The FDA milestone follows compelling preliminary clinical data presented at the ESMO Congress and the Connective Tissue Oncology Society (CTOS) 2025 Annual Meeting, demonstrating clinically meaningful anti-tumor activity in desmoid tumors. In the company’s ongoing Phase 1/2 study, as of mid-August 2025, 12 patients with desmoid tumors had been treated with FOG-001. Tumor reductions were observed in all evaluable patients (n=10), with an 80 percent objective response rate (ORR) among patients with multiple post-baseline scans (n=5), per RECIST 1.1 criteria. Responses occurred regardless of prior treatment with gamma secretase inhibitors, tumor location, or CTNNB1/APC mutation status.

FOG-001 also showed an acceptable safety and tolerability profile, with no Grade 4 or 5 treatment-related adverse events or discontinuations, and no high-grade gastrointestinal or skin toxicities.

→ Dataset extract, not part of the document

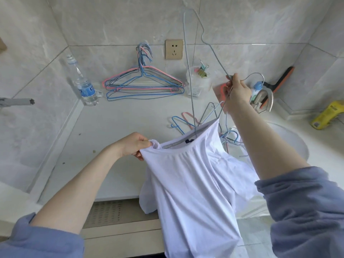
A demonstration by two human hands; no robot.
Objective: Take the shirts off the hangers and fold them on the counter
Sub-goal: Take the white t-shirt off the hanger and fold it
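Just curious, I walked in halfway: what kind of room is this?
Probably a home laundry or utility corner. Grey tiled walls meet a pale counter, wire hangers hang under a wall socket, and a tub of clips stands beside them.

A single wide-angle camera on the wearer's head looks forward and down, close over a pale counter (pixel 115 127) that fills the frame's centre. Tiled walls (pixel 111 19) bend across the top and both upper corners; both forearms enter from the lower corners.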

“The Wnt/β-catenin pathway is implicated in millions of cancer cases each year, yet remains unaddressed by any approved therapies despite decades of effort,” said Mathai Mammen, M.D., Ph.D., Chairman and CEO of Parabilis Medicines. “FOG-001 demonstrates that our Helicon peptides can unlock disease biology once considered inaccessible—opening new pathways to drug targets long thought out of reach and offering the potential to fundamentally transform outcomes for patients.”

Beyond desmoid tumors, FOG-001 is being studied across a range of rare and common Wnt/β-catenin-driven cancers. Data presented at the AACR-NCI-EORTC 2025 meeting showed single-agent activity in several tumor types, including adamantinomatous craniopharyngioma (ACP), ameloblastoma, salivary gland cancer, and solid pseudopapillary neoplasm (SPN), with strong rationale for combination therapy in more complex cancers such as microsatellite-stable colorectal cancer (MSS CRC).